Ele acrescentou que “o
processo penal e os tribunais são o espaço institucionalizado de defesa e
proteção dos réus contra excessos de maiorias eventuais”. Assim, “o
tema da preservação dos direitos dos que sofrem persecução criminal deve
compor a agenda permanente desta Corte Suprema, que deve velar pela
supremacia da Constituição”.
“Os juízes não podem se deixar
contaminar por juízos paralelos resultantes de manifestações da opinião
pública que objetivem condicionar a manifestação de juízes e tribunais.
Estar-se-ia a negar a acusados o direito fundamental a um julgamento
justo. Constituiria manifesta ofensa ao que proclama a Constituição e ao
que garantem os tratados internacionais” – proclamou o ministro.
Votos anteriores
Nas sessões anteriores, os
cinco ministros que tinham votado pelo acolhimento dos infringentes foram
Luís Roberto Barrroso – que abriu a divergência contra o voto do relator
Joaquim Barbosa – Teori Zavascki, Rosa Weber, Dias Toffoli e Ricardo
Lewandowski.
Além de Barbosa, votaram
contra o cabimento de tais recursos, além de Barbosa, os ministros Luiz
Fux, Cármen Lúcia, Gilmar Mendes e Marco Aurélio.
Às 16h50, o ministro Celso de Mello
continuava a proferir o seu longo voto, com várias citações não só
jurídicas como históricas.
Mérito vai demorar
De acordo com o Regimento
Interno do STF, acolhidos que foram os embargos infringentes, outro ministro
será escolhido para relatar a nova fase do julgamento. Joaquim Barbosa e
Ricardo Lewandowski, relator e revisor da ação penal, respectivamente, não poderão
relatar os recursos de dois réus que pediram os embargos infringentes, o
ex-tesoureiro do PT Delúbio Soares e ex-deputado federal (PP-PE) Pedro Corrêa.
Estes pedidos – apresentados em agravos regimentais – foram os responsáveis
pela decisão desta quarta-feira, no sentido de que são admissíveis embargos
infringentes em ação penal originária do STF.
Os demais réus só poderão
entrar com novo recurso caso seja publicado o acórdão da decisão desta
quarta-feira. A previsão é que o documento seja publicado, mais ou menos, ao
fim de 60 dias. Ou seja, lá para novembro.
A partir de então, os
advogados terão 15 dias para entrar com os embargos infringentes. Ainda existe
a possibilidade de o prazo passar para 30 dias, conforme pedido das defesas.

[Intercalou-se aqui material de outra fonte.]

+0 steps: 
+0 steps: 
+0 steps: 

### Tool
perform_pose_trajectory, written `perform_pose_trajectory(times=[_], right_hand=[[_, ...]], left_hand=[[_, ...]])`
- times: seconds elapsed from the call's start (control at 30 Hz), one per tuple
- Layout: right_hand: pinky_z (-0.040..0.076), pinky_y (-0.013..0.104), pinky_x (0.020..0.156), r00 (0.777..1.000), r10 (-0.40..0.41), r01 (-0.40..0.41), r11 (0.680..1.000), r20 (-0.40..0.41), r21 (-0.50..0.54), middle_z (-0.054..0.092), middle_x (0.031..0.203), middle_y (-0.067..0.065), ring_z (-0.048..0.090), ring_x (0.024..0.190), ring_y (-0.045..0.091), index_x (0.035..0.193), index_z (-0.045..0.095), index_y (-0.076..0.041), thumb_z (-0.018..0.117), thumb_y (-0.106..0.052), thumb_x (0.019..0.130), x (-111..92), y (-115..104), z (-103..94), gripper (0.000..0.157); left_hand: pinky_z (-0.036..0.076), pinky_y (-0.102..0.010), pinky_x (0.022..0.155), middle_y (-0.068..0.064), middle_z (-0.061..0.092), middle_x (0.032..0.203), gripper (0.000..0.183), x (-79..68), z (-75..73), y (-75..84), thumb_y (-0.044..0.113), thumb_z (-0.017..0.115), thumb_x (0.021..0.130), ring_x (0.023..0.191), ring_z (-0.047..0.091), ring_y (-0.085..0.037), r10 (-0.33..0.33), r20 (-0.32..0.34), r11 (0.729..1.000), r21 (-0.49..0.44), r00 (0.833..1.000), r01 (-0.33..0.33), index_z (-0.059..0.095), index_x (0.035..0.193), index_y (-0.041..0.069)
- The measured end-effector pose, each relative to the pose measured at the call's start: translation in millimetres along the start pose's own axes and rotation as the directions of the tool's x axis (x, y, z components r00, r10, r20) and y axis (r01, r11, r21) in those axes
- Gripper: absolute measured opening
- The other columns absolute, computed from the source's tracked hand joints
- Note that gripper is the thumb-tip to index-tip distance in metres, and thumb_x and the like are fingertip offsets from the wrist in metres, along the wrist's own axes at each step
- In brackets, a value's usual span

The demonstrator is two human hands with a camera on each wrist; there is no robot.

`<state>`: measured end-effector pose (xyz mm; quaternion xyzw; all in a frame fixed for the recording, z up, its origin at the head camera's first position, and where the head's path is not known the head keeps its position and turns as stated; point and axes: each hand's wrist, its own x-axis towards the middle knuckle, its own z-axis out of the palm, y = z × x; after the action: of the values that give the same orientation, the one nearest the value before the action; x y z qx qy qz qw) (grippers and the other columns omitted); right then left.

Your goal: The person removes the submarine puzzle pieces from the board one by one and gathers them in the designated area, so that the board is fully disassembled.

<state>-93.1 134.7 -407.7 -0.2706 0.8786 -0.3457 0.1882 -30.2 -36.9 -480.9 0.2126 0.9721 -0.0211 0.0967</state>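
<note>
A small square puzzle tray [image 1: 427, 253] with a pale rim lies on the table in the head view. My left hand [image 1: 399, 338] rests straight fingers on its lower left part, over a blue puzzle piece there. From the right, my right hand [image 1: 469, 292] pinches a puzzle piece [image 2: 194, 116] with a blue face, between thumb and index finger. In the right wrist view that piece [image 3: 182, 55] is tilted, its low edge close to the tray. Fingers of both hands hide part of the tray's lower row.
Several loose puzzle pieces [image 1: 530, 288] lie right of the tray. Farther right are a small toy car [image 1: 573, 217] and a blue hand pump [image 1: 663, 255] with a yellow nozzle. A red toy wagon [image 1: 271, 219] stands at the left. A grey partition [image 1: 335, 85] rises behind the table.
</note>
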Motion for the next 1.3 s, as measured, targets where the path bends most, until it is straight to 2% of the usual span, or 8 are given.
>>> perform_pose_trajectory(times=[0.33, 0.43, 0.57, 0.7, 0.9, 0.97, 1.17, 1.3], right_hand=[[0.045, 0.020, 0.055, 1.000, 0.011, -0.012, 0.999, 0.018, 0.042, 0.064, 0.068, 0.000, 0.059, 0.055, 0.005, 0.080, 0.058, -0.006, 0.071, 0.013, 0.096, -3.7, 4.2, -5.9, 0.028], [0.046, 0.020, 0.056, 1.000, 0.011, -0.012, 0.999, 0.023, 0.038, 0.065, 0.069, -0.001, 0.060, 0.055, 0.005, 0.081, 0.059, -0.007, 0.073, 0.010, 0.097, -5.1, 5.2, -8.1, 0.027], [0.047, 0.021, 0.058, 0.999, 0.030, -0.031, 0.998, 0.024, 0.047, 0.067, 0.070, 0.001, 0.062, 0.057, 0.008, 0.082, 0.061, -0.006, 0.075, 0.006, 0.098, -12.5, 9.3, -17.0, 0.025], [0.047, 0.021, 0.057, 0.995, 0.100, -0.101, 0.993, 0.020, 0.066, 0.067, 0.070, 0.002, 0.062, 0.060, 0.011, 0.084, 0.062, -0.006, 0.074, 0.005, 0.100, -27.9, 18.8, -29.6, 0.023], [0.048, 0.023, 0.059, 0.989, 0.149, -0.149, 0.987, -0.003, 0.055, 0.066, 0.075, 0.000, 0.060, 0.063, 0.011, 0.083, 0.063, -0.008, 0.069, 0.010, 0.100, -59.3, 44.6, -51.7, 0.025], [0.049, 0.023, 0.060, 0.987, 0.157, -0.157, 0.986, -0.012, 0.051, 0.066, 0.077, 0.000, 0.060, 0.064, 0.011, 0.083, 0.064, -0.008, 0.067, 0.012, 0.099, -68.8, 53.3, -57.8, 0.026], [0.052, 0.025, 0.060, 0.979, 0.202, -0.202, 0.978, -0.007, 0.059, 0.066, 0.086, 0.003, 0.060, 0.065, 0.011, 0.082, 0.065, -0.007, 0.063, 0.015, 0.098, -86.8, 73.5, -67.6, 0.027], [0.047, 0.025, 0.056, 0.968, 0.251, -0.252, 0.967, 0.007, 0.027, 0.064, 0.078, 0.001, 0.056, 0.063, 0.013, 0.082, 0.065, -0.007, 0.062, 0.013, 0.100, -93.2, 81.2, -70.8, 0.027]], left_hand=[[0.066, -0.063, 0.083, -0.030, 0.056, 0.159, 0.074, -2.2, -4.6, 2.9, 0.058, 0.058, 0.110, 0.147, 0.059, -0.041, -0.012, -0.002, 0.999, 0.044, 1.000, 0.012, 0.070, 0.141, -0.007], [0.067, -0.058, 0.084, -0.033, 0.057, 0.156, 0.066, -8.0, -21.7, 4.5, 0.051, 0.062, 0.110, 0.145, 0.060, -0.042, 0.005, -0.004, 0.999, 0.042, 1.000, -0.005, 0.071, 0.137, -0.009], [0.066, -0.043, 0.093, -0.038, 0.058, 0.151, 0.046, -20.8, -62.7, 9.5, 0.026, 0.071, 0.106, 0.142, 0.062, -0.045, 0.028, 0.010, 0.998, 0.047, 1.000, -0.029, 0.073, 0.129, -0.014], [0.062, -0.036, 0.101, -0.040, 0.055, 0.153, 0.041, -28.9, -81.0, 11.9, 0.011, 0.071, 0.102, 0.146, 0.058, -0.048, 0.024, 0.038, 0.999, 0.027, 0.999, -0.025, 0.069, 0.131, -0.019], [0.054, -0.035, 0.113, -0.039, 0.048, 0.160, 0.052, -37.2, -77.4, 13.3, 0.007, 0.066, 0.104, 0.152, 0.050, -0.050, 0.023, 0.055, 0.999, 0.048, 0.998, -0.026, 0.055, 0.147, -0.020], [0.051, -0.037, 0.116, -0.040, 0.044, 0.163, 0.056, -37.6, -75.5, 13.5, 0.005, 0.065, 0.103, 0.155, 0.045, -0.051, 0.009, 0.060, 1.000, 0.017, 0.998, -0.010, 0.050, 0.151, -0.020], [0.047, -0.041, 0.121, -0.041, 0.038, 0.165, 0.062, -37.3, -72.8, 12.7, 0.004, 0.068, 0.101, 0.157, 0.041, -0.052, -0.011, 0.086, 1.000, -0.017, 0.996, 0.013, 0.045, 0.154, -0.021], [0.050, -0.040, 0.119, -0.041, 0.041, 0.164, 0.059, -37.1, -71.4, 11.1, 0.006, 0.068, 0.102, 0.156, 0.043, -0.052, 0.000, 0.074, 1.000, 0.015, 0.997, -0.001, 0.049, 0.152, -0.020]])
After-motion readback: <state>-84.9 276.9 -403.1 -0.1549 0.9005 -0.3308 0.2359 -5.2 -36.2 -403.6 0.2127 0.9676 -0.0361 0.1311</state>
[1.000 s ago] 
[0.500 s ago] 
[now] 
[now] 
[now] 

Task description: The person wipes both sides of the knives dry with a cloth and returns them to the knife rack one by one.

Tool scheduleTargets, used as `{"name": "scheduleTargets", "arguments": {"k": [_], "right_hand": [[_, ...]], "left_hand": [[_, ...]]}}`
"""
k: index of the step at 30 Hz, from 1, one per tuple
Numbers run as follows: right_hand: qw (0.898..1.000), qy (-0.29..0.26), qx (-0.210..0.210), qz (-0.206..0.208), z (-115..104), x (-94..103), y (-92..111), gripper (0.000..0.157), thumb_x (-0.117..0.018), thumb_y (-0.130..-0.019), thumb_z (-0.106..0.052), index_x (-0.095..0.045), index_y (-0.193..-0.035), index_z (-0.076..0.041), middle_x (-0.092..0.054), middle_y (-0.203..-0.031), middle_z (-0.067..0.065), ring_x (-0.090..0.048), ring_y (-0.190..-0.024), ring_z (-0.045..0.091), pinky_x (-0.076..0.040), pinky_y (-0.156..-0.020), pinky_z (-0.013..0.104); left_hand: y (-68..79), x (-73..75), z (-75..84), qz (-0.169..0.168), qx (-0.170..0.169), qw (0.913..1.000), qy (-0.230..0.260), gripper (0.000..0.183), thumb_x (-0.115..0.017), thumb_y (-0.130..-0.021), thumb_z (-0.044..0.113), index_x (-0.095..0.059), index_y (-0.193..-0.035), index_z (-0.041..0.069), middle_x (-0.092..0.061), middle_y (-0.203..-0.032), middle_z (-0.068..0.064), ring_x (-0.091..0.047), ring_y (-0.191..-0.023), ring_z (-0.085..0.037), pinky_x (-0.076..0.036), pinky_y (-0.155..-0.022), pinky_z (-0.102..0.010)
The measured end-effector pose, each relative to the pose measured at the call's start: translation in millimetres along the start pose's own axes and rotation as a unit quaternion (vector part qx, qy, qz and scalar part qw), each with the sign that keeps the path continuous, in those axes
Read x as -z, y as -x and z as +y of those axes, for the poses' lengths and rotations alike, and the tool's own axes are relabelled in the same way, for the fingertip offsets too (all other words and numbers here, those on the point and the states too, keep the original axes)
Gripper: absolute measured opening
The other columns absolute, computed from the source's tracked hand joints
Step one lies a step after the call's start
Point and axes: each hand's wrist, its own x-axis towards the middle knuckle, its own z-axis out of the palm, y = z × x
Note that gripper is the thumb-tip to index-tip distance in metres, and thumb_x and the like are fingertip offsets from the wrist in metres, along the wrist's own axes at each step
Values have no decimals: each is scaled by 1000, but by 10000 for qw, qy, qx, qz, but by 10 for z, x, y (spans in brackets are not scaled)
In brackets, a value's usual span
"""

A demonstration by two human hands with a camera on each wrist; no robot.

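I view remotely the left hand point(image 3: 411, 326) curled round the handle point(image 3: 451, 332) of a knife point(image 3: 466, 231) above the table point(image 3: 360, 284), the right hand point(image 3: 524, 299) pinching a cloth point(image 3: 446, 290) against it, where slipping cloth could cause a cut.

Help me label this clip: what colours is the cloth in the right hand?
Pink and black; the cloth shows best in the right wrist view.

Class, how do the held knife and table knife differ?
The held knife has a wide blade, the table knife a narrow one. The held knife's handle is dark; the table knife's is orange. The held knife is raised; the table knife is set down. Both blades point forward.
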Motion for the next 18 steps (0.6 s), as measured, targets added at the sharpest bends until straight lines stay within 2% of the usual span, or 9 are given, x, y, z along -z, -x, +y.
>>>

Neste caso, o plenário terá até a segunda quinzena de dezembro para analisar a
questão. Depois desse, começa o recesso de fim de ano do STF, e as atividades
serão retomadas em fevereiro do próximo ano.Ou seja, o mérito dos embargos
infringentes só deverá mesmo ser julgado no início de 2014. (JORNAL DO BRASIL).